É como traduzir o silêncio que me sustenta. Páginas em relevo com o meu sagrado. Meu segredo. Secreto santuário. Flores do meu jardim, frutos do meu quintal. Mais uma parte que parte, põe-se a caminho, segue viagem, vai embora, retira-se, afasta-se, foge. Mais uma parte que parte, dividi-se, separa, quebra, reparte-se. Mais uma parte que parte, tem origem ou começo, procede, provém, decorre, deriva, nasce de mim.Mais uma parte do segundo mais tarde, nas ruas que escolhi.

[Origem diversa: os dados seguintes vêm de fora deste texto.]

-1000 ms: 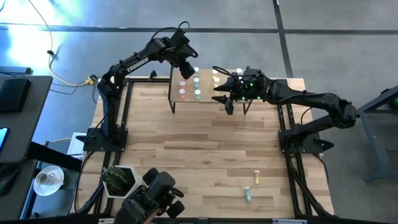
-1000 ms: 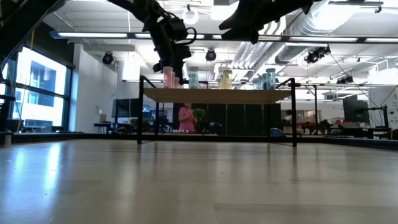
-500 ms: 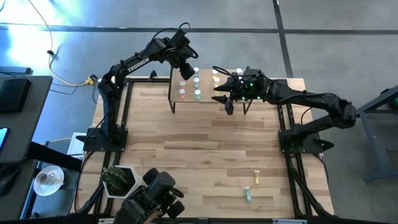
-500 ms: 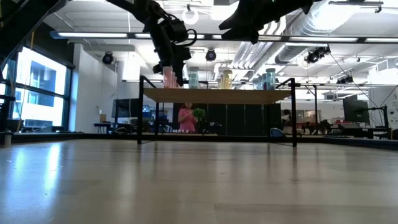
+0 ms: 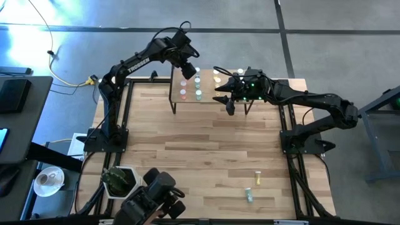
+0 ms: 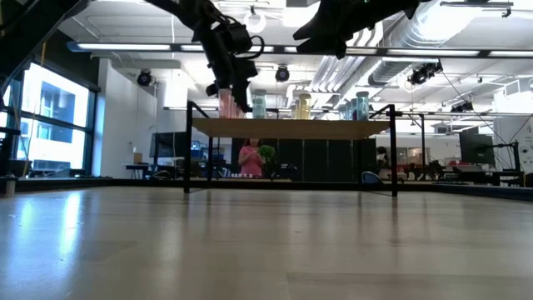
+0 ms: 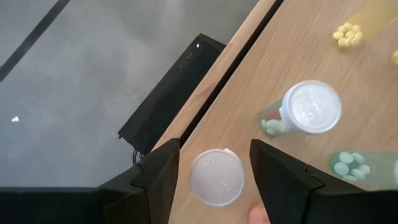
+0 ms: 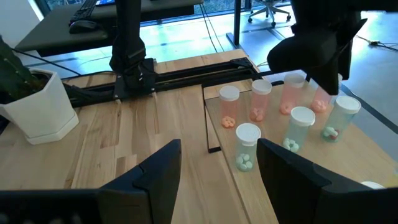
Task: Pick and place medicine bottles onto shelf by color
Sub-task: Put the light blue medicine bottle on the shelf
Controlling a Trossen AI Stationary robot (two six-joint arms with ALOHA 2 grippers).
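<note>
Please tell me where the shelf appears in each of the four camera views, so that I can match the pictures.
High view: shelf at top centre, between the two arms.
Low view: shelf as a thin board on black legs, mid-picture.
Left wrist view: shelf fills the right side.
Right wrist view: shelf at right.
Shared landmark: the medicine bottles standing on it.

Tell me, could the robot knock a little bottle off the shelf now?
Maybe. The left hand is open around a white-capped bottle right at the shelf edge; lifting crookedly could tip it off. Other bottles, like the green one, stand close by, so a sideways move might bump them.
</note>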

domingo, 14 de novembro de 2010

estou

    "Estou tonto, 
    Tonto de tanto dormir ou de tanto pensar, 
    Ou de ambas as coisas. 
    O que sei é que estou tonto 
    E não sei bem se me devo levantar da cadeira 
    Ou como me levantar dela. 
    Fiquemos nisto: estou tonto. 

    Afinal 
    Que vida fiz eu da vida? 
    Nada. 
    Tudo interstícios, 
    Tudo aproximações, 
    Tudo função do irregular e do absurdo, 
    Tudo nada. 
    É por isso que estou tonto ... 

    Agora 
    Todas as manhãs me levanto 
    Tonto ... 

    Sim, verdadeiramente tonto... 
    Sem saber em mim e meu nome, 
    Sem saber onde estou, 
    Sem saber o que fui, 
    Sem saber nada. 

    Mas se isto é assim, é assim. 
    Deixo-me estar na cadeira, 
    Estou tonto. 
    Bem, estou tonto. 
    Fico sentado 
    E tonto, 
    Sim, tonto, 
    Tonto... 
    Tonto." [Álvaro de Campos*]

Sinto-me assim: tonto!  
Consequência do que se quebrou. 
Permiti.

*Álvaro de Campos é dos mais um dos heterônimos mais conhecidos do poeta português Fernando Pessoa. Este fez uma biografia para cada um dos seus heterônimos e declarou assim que Álvaro de Campos: «Nasceu em Tavira, teve uma educação vulgar de Liceu; depois foi mandado para a Germânia estudar engenharia, primeiro enfermaria e depois naval. Numas férias fez a viagem ao Oriente de onde resultou o Opiário. Agora está aqui em Lisboa em inatividade.»
Era um engenheiro de educação inglesa e origem portuguesa, mas sempre com a sensação de ser um estrangeiro em qualquer parte do mundo. Pessoa disse também em relação a este heterónimo que :

"Eu fingi que estudei engenharia. Vivi na Escócia. Visitei a Irlanda. Meu coração é uma avozinha que anda Pedindo esmolas às portas da alegria."
"Que náusea de vida !
Que abjecção esta regularidade ! Que sono este ser assim !"



2 comentários:

MARCUS SOCCO disse...
Este comentário foi removido pelo autor.
Rô Rezende disse...

Fernando Pessoa (e seus muitos "eus")é uma delícia de se ler, e ao mesmo tempo é perturbador. Esse eu não conhecia!

Para mim o melhor dele é aquele famosinho: "O poeta é um fingidor, finge tão completamente que chega a fingir que é dor, a dor que deverás sente."

A melhor descrição do poeta e sua alma que eu conheço!